Pocos minutos después, la puerta se abrió de nuevo, y junto con Lázarev entró una mujer. Era morena, con unos ojos penetrantes que se escondían detrás de gruesas lentes de gafas. Su mirada era casi divertida, como si ya supiera algo sobre mí, pero no tenía prisa en revelarlo.

— Puedes llamarme simplemente Natasha, — dijo la mujer con una ligereza que me hizo sentir como si nos conociéramos de toda la vida. Su sonrisa era cálida y amigable, pero antes de que pudiera asimilar sus palabras, todo comenzó. Sin ceremonias, agarró un peine y, con evidente determinación, comenzó a desenredar mi enmarañado cabello. Cada movimiento del peine me hacía sentir que me arrancaría medio pelo, pero Natasha lo hacía con tanta tranquilidad que parecía su trabajo habitual. No hubo palabras de compasión ni disculpas por la rudeza, como si para ella fuera rutina.

— Ay, aguanta un poco, lo desenredaremos todo, — dijo sin prestar atención a cómo me encogía del dolor.

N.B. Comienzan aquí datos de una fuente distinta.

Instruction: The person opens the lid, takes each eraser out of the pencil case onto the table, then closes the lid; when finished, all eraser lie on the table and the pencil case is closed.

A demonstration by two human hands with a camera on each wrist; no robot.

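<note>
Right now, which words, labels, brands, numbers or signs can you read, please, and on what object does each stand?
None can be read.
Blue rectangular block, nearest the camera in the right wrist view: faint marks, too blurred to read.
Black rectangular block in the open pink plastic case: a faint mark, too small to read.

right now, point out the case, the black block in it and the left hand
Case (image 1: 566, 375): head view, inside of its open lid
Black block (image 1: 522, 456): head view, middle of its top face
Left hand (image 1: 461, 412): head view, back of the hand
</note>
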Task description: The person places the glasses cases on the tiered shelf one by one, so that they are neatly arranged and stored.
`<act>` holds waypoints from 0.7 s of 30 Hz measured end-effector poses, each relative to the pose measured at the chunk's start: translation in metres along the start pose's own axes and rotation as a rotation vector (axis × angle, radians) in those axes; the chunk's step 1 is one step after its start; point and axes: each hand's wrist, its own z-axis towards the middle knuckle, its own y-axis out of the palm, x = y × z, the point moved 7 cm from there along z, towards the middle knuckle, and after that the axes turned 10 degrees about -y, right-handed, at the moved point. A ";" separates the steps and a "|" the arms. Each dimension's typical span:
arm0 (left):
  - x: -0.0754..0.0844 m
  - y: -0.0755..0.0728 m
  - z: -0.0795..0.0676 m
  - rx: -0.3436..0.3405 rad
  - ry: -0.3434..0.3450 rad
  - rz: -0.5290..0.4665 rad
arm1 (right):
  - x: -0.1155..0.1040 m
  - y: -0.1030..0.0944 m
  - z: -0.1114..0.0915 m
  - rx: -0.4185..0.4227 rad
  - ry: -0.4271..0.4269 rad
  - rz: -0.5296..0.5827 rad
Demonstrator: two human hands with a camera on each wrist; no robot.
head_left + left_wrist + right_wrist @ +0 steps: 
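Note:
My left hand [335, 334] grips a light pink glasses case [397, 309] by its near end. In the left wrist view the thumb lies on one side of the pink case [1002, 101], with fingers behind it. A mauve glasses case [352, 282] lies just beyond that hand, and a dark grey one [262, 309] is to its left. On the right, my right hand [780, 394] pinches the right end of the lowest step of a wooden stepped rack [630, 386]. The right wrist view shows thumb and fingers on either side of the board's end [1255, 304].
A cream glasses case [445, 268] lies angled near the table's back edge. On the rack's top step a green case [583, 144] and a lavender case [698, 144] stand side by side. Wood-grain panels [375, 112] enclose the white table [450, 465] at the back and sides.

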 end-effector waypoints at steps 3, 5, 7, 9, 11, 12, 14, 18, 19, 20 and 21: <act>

No tuve tiempo de reaccionar cuando con decisión me llevó al baño, como si fuera una niña indefensa. Solo me resistí por dentro; no tenía fuerzas ni deseos de oponerme. El baño estaba limpio y luminoso, nada que ver con las frías y estériles duchas del hospital, donde el agua caía en un chorro helado sobre el suelo de baldosas, y te sentías como un objeto bajo observación entre los cuerpos desnudos de otros pacientes.

Aquí, en este baño, hacía calor, las paredes estaban adornadas con toallas suaves, y el suelo estaba cubierto con una alfombra mullida. Parecía que incluso el aire estaba impregnado de la calidez del hogar. Natasha, sin decir nada, comenzó a quitarme la bata del hospital, como si fuera lo más natural del mundo, y lo hizo con tanta naturalidad que ni siquiera tuve tiempo de sentir vergüenza. Dobló cuidadosamente la tela gris, y por un instante sentí alivio: era como si dejara todo lo horrible atrás.

—Aquí, toma —dijo, extendiéndome una toalla de felpa cuando me metí bajo la ducha. De nuevo, no hubo ceremonias, ni las necesitaba. Esto no era un lujo, ni un gesto de cuidado, sino más bien una parte de su rutina.